=== Section Start ===
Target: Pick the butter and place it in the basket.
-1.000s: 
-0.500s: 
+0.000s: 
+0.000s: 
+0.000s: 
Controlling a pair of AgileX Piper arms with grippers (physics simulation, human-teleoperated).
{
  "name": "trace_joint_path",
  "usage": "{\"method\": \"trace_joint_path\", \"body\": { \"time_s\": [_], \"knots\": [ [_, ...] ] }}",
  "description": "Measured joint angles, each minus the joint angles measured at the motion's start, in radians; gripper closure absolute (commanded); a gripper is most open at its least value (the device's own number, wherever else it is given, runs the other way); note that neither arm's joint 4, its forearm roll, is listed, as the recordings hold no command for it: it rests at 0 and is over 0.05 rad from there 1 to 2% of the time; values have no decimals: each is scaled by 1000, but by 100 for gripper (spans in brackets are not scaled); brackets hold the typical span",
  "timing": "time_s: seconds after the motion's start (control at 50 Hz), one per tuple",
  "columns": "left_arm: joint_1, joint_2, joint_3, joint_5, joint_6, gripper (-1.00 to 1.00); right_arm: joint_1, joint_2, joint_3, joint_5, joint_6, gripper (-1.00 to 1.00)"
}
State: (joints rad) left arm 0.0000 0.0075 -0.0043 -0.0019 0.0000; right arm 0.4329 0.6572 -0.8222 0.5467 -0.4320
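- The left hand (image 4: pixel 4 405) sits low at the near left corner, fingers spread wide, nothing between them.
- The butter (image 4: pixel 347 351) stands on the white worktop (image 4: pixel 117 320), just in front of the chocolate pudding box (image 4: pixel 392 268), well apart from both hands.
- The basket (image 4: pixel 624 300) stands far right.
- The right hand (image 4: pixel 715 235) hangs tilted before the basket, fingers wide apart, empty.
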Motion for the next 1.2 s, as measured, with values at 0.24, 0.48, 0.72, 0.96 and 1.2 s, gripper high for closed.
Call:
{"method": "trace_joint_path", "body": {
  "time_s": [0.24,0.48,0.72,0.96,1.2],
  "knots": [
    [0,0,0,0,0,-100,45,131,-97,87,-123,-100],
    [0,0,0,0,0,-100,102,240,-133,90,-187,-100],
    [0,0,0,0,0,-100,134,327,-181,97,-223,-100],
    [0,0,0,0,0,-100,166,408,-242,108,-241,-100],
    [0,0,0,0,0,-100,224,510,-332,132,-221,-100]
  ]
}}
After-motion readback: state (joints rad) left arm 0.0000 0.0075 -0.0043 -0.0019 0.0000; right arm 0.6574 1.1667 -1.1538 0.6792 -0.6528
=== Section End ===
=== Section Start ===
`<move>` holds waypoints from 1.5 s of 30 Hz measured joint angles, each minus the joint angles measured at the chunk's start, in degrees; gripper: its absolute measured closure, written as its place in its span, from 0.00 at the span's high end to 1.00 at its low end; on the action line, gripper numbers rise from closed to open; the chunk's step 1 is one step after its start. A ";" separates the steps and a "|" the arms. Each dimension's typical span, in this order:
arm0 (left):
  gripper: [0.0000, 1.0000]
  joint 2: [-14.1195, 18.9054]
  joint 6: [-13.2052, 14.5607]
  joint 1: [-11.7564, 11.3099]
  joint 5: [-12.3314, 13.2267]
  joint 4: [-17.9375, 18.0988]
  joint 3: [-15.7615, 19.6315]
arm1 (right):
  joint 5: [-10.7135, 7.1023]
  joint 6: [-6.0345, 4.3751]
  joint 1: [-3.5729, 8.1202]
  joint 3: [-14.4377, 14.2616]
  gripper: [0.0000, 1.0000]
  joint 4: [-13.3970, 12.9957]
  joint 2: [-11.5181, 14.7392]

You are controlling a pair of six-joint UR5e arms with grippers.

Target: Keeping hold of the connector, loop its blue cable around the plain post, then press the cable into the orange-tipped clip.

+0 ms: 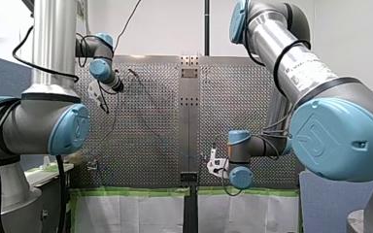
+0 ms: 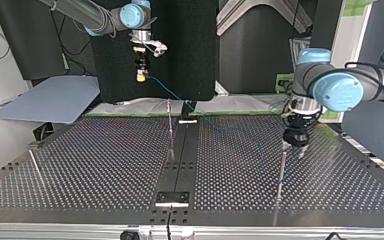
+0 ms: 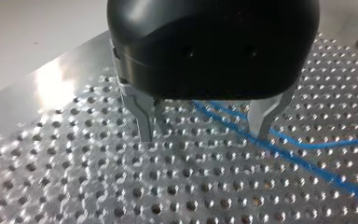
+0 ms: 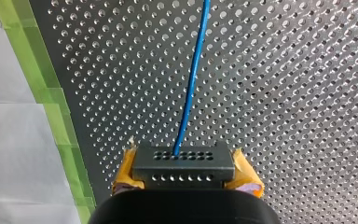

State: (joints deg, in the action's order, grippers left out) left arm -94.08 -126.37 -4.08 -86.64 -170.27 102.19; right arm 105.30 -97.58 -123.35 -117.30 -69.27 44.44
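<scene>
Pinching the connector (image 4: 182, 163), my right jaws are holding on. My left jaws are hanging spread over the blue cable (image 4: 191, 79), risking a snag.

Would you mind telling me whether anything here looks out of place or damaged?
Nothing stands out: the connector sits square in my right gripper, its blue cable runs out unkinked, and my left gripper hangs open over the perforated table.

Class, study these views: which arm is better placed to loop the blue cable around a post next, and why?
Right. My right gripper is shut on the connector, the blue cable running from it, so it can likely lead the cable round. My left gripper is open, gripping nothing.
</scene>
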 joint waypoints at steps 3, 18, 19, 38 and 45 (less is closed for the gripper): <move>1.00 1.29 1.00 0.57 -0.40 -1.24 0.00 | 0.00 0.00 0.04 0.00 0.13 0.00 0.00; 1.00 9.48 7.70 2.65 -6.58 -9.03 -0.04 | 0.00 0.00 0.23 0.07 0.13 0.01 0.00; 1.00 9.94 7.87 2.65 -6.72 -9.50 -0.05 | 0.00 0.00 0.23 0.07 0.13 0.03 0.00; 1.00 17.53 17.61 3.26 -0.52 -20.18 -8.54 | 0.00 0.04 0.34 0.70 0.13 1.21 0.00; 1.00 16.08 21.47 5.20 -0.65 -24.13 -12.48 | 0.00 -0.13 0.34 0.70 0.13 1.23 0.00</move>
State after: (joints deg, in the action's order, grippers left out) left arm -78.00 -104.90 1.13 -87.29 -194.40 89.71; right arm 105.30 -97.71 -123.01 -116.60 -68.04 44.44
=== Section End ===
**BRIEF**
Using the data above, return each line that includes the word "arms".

**WRITTEN RESPONSE**
Controlling a pair of AgileX Piper arms with grippers (physics simulation, human-teleoperated).
`<move>` holds waypoints from 1.5 s of 30 Hz measured joint angles, each minus the joint angles measured at the chunk's start, in degrees; gripper: its absolute measured closure, written as its place in its span, from 0.00 at the span's high end to 1.00 at its low end; on the action line, gripper numbers rise from closed to open; the chunk's step 1 is one step after its start. A ";" separates the steps and a "|" the arms. Each dimension's typical span, in this order:
You are controlling a pair of six-joint UR5e arms with grippers.

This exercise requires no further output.